On Wednesday 12 March 2003 19:00, Brian Nelson wrote:
> Frank Van Damme <frank.vandamme@student.kuleuven.ac.be> writes:
> > Filled it in with all pleasure, and, since you're asking my opinion
> > anyway, the useability of kde has little to do with menu structures of
> > user-friendlyness, at which it is way ahead of all the others. It has
> > more to do with kde's major disease: obesity. I don't know if this has to
> > do with c++, gcc, qt or kde, but there's room for improvement there. To
> > the majority of students I know, Kde has not become a viable alternative
> > to their revamped dos shell because of it. You know it would be REALLY
> > impressive if I could demonstrate kde on a p100 with just 32 megs ram! 
> > Everyone would just JUMP on Debian ;-)
> Then show them a light window manager, like wmaker or blackbox (and
> friends).  Having KDE be usable on extremely low-end hardware just isn't
> a design goal of KDE.

I get your meaning, and this is often answered in "window manager jihads", but 
actually isn't my point. 

First, any desktop user will want to use kde apps.
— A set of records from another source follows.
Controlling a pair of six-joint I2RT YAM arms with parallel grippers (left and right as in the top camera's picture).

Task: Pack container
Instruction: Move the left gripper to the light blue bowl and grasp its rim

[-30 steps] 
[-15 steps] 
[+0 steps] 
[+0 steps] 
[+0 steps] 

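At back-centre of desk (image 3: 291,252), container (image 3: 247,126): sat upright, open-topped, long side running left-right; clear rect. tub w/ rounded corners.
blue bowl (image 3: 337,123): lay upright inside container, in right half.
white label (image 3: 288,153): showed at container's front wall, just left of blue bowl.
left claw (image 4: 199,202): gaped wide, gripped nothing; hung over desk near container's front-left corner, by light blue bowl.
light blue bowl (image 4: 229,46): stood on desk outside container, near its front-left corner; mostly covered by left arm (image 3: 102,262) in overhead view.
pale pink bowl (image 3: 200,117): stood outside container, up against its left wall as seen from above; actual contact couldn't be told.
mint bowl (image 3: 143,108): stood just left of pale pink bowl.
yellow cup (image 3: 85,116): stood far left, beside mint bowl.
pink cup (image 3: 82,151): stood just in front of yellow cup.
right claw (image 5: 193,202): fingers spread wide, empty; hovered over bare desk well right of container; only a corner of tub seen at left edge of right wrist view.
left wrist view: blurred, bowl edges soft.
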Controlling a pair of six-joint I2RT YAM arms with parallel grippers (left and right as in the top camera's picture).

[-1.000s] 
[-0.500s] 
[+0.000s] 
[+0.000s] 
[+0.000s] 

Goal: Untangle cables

I mean that as a compliment 
:-) . So you'll inevitable load and use qt and kde libraries.

Second, It may not be the design goal to run on the lowest end stuff (like a 
system built out of Linux, Dietlibc, TinyX and twm or something :-) ), but I 
hope it isn't the goal of the kde project to become as big as Windows Xp or 
something (exageration for the sake of demonstration).

Third, (<nitpicking>) the machine I named is low-end by todays standards, but 
by no means "extremely" low-end. It would be like a space shuttle ride for 
the majority of the worlds population. 

So I find the most important thing that KDE can focus on, snappyness and 
system requirements. And stability off course.